Enzyme inhibitor that inhibits urease

Salicylhydroxamic acid (SHA or SHAM) is a drug that is a potent and irreversible enzyme inhibitor of the urease enzyme in various bacteria and plants; it is usually used for urinary tract infections. The molecule is similar to urea but is not hydrolyzable by urease; it thus disrupts the bacteria's metabolism through competitive inhibition. It is also a trypanocidal agent. When administered orally, it is metabolized to salicylamide, which exerts analgesic, antipyretic, and anti-inflammatory effects.

Salicylhydroxamic acid is also a common ligand utilized in the synthesis of metallacrowns.

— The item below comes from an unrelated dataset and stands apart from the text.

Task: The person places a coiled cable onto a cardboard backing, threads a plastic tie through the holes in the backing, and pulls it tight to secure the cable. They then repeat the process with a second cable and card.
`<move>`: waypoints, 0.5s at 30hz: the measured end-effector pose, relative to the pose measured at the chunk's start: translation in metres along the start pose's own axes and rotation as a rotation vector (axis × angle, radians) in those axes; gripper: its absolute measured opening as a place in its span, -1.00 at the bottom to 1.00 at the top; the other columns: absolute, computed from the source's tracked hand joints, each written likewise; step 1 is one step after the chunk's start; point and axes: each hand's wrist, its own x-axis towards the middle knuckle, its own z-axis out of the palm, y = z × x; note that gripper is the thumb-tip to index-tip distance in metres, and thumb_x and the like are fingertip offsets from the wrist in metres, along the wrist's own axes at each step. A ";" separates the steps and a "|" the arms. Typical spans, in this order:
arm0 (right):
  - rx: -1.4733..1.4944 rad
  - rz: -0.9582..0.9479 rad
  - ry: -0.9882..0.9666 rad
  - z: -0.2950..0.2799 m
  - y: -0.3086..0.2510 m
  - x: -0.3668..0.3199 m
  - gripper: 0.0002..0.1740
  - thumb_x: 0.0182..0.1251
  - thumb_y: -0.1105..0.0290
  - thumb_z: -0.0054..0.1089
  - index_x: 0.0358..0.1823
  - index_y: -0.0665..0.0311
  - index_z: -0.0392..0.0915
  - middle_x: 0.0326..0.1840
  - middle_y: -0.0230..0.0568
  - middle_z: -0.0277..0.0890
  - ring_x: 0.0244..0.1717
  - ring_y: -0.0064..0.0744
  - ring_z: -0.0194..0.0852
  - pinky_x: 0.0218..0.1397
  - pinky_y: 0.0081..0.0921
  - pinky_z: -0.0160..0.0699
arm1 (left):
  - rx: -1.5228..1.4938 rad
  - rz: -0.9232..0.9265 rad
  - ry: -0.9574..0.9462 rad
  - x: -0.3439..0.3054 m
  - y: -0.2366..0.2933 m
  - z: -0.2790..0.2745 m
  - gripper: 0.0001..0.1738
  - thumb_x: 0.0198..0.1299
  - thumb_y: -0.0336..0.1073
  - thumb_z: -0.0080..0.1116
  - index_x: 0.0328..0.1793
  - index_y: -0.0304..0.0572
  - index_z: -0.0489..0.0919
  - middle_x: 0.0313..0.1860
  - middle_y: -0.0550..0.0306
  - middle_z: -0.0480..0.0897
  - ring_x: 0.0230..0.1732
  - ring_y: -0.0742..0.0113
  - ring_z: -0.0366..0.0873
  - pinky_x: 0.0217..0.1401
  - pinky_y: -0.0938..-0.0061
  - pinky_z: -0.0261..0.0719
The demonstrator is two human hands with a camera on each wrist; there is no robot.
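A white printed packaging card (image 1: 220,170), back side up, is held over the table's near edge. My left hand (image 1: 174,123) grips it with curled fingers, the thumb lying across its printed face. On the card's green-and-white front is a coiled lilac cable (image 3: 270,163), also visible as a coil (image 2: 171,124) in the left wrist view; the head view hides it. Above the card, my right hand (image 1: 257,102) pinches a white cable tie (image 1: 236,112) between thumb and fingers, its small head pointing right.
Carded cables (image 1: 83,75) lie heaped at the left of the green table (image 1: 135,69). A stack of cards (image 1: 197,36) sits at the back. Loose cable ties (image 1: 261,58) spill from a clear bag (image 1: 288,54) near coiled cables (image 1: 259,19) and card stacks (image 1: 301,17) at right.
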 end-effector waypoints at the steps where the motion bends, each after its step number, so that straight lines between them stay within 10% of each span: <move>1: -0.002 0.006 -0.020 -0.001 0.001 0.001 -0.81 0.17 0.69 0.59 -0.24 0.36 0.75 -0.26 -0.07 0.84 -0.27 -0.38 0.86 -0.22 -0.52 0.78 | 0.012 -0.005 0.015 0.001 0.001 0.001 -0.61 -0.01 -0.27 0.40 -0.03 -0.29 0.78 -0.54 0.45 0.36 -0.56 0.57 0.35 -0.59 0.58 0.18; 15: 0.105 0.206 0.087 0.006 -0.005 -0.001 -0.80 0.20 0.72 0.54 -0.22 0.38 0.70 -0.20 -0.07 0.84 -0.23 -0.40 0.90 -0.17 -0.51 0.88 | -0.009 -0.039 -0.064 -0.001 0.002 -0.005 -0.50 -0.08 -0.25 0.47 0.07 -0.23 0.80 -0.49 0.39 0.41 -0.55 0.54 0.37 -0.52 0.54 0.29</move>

In plants, some fungi and some protists with the alternative oxidase (AOX) enzyme in the mitochondrial electron transport chain system, salicylhdroxamic acid acts as an inhibitor of the enzyme, blocking the largely uninhibited flow of electrons through AOX. AOX acts as a "short circuit" of the normal electron chain, dissipating electrons with a much-decreased translocation of protons, and therefore diminished production of ATP by oxidative phosphorylation. When AOX is blocked by SHAM, electrons are forced through the cytochrome pathway and through complex IV, allowing observation of the operation of the cytochrome pathway without AOX activity. The AOX pathway is found to be the exclusive electron transport pathway in Trypanosoma brucei, the organism that causes African Sleeping Sickness, meaning that SHAM completely shuts down oxygen consumption by this organism.